- Your instructions
The lines wanted are those in the data below that include "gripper".

- Input data

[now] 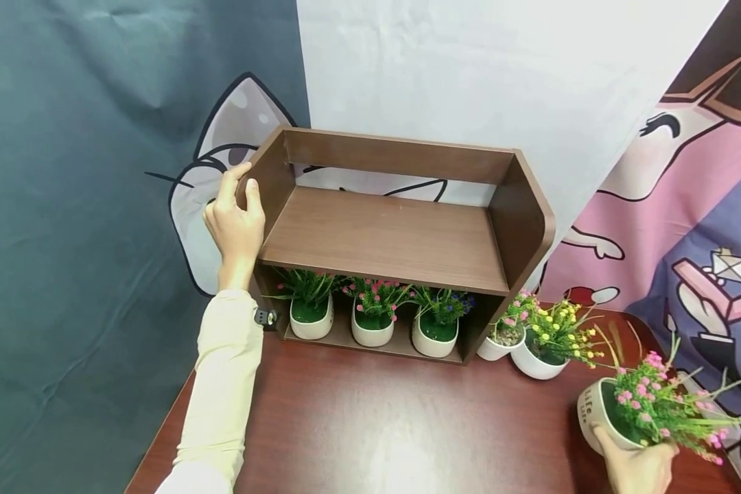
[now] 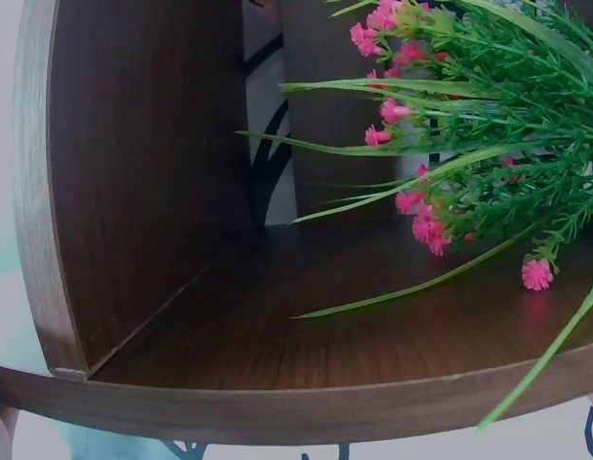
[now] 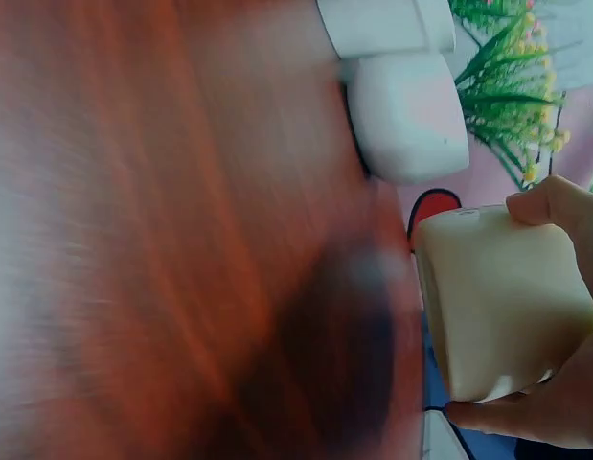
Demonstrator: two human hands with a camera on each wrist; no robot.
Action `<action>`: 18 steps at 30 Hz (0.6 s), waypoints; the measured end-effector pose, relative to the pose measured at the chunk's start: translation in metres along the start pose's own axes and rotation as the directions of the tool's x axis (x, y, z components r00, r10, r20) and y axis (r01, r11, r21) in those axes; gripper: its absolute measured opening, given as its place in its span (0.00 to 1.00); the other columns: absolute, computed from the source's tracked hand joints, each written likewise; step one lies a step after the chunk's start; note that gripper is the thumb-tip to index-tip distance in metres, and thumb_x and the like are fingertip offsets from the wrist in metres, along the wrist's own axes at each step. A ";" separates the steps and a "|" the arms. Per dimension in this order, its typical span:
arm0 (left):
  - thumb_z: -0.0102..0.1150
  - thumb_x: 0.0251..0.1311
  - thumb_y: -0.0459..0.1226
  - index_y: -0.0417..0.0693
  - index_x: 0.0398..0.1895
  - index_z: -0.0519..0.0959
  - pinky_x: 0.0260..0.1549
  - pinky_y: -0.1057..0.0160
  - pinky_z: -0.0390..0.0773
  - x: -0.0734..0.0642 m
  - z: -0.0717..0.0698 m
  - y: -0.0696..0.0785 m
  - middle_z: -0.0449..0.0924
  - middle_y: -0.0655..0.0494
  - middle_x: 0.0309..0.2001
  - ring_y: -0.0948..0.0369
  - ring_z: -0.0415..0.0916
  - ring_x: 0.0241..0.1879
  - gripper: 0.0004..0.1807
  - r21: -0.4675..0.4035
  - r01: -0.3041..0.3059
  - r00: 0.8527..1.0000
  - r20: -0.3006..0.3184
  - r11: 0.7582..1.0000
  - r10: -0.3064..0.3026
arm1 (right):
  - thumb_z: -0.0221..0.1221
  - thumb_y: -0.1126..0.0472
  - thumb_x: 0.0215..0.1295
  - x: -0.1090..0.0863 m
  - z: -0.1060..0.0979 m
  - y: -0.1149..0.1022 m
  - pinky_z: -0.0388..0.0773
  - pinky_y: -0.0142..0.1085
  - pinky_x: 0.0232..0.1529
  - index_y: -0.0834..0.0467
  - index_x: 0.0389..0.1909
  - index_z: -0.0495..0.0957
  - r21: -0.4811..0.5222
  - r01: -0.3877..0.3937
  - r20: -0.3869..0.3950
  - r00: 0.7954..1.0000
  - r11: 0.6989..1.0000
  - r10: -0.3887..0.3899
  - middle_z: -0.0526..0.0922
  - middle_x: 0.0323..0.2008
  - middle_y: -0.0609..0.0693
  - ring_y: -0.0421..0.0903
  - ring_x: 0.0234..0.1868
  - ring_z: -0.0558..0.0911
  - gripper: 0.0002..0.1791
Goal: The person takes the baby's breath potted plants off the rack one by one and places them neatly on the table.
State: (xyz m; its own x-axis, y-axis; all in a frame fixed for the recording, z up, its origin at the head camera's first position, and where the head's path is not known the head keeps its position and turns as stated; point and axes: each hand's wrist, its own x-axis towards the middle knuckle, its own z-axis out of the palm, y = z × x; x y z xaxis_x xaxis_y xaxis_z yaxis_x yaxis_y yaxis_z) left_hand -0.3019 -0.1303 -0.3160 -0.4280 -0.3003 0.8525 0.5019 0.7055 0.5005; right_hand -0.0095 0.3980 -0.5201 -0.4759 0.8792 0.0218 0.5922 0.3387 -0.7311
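At far left, a person's left hand (image 1: 236, 230) grips the front edge of the side panel of a brown wooden desktop shelf (image 1: 385, 237), thumb and forefinger apart with the panel between them; the left wrist view catches only slivers of that hand. A dark device (image 1: 266, 318) sits at its wrist. In the shelf's lower compartment stand three artificial plants in cream pots: one mostly grassy (image 1: 312, 321), one with pink flowers (image 1: 372, 334), one with blue flowers (image 1: 435, 340), their tops partly hidden by the upper board. Just right of the shelf, two white pots stand on the reddish-brown desk (image 1: 407, 412), one pink-flowered (image 1: 497, 346), one yellow-flowered (image 1: 537, 365). At far right, the right hand (image 1: 642, 468) grasps a tilted cream pot lettered "Life" (image 1: 593, 415), full of pink flowers and apparently raised off the desk. Its forearm is cut off; the right wrist view is blurred over the desk.
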 end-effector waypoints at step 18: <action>0.47 0.56 0.40 0.54 0.44 0.76 0.17 0.62 0.54 0.000 -0.001 -0.002 0.77 0.65 0.42 0.57 0.55 0.10 0.14 0.015 -0.010 1.000 0.007 1.000 0.009 | 0.65 0.47 0.38 0.059 0.035 -0.034 0.54 0.55 0.47 0.72 0.56 0.46 0.003 0.191 0.090 0.977 0.982 -0.191 0.61 0.47 0.75 0.71 0.47 0.61 0.53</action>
State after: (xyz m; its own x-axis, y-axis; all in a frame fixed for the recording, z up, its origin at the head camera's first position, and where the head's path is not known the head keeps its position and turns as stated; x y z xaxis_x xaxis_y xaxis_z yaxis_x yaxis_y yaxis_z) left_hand -0.3025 -0.1321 -0.3168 -0.4288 -0.2888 0.8560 0.4945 0.7179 0.4900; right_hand -0.0797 0.4265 -0.5178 -0.6369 0.7645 0.0993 0.4880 0.4996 -0.7157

- Written solution
Action `<action>`: 18 steps at 30 Hz (0.6 s), waypoints; the measured end-effector pose, relative to the pose measured at the chunk's start: translation in metres along the start pose's own axes and rotation as the directions of the tool's x axis (x, y, z components r00, r10, r20) and y axis (r01, r11, r21) in those axes; gripper: its absolute measured opening, given as its place in its span (0.00 to 1.00); the other columns: absolute, computed from the source's tracked hand joints, each written likewise; step one lies a step after the chunk's start; note that gripper is the thumb-tip to index-tip distance in metres, and thumb_x and the like are fingertip offsets from the wrist in metres, along the wrist's own axes at each step. A ";" separates the steps and a "|" the arms. Per dimension in this order, its typical span:
  - gripper: 0.0004..0.1807
  - gripper: 0.0002..0.1791

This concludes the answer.